▶ _Directions_
Quote verbatim the span of lines that begins the listing below and closes with the line containing "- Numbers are".

▶ _Given material_
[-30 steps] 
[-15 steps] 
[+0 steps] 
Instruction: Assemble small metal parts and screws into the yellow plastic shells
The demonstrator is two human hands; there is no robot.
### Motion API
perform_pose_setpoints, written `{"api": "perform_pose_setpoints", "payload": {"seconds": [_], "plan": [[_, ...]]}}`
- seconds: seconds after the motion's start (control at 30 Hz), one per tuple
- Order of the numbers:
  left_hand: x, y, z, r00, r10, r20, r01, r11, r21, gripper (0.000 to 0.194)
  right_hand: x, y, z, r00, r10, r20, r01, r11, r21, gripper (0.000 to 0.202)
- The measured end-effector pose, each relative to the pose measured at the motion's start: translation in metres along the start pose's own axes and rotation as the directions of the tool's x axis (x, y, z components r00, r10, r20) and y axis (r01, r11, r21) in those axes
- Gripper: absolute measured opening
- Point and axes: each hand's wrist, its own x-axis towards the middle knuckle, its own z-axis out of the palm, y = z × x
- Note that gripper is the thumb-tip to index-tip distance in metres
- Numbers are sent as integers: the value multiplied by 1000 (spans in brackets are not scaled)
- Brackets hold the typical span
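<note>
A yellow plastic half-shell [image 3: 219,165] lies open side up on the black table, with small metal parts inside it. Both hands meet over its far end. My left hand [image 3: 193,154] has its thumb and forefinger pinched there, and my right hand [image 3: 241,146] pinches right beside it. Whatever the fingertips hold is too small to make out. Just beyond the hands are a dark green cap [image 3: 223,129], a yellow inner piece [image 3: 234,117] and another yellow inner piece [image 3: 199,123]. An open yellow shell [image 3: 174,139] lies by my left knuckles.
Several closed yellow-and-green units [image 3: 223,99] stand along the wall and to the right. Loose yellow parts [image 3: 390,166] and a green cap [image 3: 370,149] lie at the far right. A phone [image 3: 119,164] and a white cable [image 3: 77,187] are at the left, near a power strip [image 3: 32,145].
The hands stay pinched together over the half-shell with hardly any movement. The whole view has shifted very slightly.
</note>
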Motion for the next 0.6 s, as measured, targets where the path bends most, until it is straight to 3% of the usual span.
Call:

▶ _Result for this exercise_
[-30 steps] 
[-15 steps] 
[+0 steps] 
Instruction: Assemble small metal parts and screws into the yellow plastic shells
The demonstrator is two human hands; there is no robot.
### Motion API
perform_pose_setpoints, written `{"api": "perform_pose_setpoints", "payload": {"seconds": [_], "plan": [[_, ...]]}}`
- seconds: seconds after the motion's start (control at 30 Hz), one per tuple
- Order of the numbers:
  left_hand: x, y, z, r00, r10, r20, r01, r11, r21, gripper (0.000 to 0.194)
  right_hand: x, y, z, r00, r10, r20, r01, r11, r21, gripper (0.000 to 0.202)
- The measured end-effector pose, each relative to the pose measured at the motion's start: translation in metres along the start pose's own axes and rotation as the directions of the tool's x axis (x, y, z components r00, r10, r20) and y axis (r01, r11, r21) in those axes
- Gripper: absolute measured opening
- Point and axes: each hand's wrist, its own x-axis towards the middle knuckle, its own z-axis out of the palm, y = z × x
- Note that gripper is the thumb-tip to index-tip distance in metres
- Numbers are sent as integers: the value multiplied by 1000 (spans in brackets are not scaled)

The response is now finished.